◆ **EXERCISE GOAL**: Starting at the line that contains "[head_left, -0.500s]" and stopping at the line that contains "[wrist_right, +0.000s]", transcribe every line of the material below exactly; pictures stay out.

◆ **DATA EXTRACT**:
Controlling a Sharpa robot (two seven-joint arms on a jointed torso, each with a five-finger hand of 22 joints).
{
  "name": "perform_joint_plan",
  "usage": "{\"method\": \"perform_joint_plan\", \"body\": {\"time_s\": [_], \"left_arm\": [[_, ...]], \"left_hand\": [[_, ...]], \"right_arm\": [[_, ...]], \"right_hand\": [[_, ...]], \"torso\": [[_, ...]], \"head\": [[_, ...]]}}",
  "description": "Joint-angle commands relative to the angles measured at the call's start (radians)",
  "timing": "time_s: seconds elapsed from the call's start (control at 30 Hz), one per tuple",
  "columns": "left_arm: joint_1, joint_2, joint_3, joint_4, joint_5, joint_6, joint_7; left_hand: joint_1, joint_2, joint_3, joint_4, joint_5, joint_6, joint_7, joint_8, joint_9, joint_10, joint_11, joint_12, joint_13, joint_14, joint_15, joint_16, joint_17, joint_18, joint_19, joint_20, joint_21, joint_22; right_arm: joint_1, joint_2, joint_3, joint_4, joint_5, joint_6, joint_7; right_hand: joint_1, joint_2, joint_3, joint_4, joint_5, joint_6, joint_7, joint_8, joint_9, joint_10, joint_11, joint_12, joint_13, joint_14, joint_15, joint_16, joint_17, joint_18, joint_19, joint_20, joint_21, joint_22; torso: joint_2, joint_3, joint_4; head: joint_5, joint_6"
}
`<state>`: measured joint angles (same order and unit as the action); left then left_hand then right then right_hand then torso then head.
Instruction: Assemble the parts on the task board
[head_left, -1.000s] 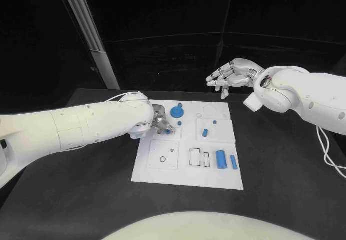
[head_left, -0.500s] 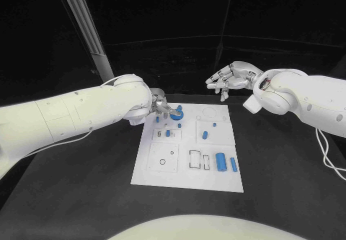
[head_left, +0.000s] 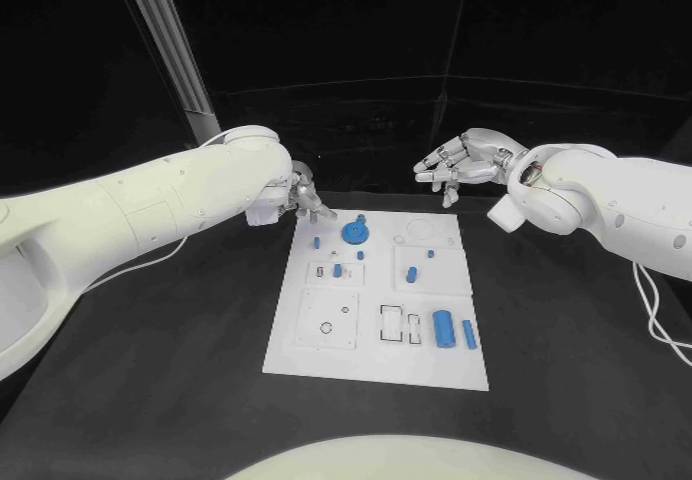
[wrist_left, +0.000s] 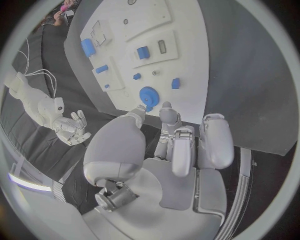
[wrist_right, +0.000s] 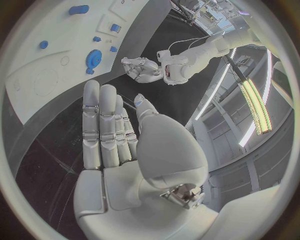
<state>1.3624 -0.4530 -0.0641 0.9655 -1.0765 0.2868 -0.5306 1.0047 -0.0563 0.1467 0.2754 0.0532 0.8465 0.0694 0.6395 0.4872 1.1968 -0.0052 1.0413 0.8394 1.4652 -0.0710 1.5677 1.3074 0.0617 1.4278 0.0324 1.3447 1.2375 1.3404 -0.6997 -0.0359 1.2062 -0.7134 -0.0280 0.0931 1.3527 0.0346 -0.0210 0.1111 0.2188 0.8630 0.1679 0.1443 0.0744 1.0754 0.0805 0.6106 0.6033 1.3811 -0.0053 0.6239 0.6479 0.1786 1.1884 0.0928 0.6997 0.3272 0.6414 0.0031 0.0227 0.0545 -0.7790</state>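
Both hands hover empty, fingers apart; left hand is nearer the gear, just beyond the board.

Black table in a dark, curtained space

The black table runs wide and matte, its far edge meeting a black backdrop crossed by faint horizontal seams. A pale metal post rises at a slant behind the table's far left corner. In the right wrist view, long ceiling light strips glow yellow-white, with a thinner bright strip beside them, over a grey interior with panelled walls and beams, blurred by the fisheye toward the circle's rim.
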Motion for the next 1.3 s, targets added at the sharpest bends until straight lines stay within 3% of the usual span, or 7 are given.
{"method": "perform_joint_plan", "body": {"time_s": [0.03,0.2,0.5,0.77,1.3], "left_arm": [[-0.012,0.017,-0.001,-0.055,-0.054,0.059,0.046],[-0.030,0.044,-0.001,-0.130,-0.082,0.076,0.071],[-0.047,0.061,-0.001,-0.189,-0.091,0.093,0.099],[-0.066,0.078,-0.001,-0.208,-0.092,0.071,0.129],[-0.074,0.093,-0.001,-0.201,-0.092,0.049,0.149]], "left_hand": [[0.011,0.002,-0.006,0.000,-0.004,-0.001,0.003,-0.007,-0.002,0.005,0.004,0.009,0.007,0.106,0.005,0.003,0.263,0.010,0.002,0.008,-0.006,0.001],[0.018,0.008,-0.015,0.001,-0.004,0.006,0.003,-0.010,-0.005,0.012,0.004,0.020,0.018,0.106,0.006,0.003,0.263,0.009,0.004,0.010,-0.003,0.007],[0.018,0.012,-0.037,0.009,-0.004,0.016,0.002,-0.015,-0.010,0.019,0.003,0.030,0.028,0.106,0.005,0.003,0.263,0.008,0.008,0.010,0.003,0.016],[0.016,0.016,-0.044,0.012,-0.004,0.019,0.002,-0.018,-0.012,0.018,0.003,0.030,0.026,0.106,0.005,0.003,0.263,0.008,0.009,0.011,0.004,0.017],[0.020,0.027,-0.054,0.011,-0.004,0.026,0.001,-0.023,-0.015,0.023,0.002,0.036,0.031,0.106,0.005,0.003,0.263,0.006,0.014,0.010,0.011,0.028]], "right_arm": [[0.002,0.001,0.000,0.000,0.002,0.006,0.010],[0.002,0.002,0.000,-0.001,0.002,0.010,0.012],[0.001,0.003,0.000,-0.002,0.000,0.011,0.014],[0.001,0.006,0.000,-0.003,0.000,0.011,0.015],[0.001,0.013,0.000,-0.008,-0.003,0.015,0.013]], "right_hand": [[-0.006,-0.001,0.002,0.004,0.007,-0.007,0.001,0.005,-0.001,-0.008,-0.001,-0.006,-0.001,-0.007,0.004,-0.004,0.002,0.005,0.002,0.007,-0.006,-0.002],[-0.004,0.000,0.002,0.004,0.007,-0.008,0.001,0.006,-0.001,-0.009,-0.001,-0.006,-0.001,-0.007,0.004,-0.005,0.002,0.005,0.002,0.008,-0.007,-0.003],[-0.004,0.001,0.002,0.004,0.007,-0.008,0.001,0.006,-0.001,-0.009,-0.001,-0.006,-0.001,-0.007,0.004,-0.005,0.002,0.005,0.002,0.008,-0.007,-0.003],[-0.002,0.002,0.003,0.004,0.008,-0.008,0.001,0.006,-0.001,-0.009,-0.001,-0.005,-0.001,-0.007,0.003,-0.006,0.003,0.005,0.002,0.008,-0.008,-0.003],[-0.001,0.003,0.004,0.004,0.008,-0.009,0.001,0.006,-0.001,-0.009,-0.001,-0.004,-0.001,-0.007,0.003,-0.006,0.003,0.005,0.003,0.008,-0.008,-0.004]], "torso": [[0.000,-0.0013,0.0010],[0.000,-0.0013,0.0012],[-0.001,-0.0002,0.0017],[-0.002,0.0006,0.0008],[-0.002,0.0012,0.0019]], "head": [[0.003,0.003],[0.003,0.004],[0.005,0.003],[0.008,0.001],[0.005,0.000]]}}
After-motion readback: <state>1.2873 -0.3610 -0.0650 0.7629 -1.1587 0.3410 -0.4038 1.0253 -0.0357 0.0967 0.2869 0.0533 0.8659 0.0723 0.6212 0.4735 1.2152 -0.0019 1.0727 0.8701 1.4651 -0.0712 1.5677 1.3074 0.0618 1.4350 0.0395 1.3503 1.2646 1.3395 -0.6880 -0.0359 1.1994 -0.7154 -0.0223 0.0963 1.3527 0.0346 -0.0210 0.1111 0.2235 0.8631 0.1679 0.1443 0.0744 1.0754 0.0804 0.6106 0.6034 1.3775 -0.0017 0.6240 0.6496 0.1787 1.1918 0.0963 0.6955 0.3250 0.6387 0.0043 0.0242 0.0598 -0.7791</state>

◆ **RESULT OF THIS EXERCISE**:
[head_left, -0.500s] 
[head_left, +0.000s] 
[wrist_left, +0.000s] 
[wrist_right, +0.000s] 

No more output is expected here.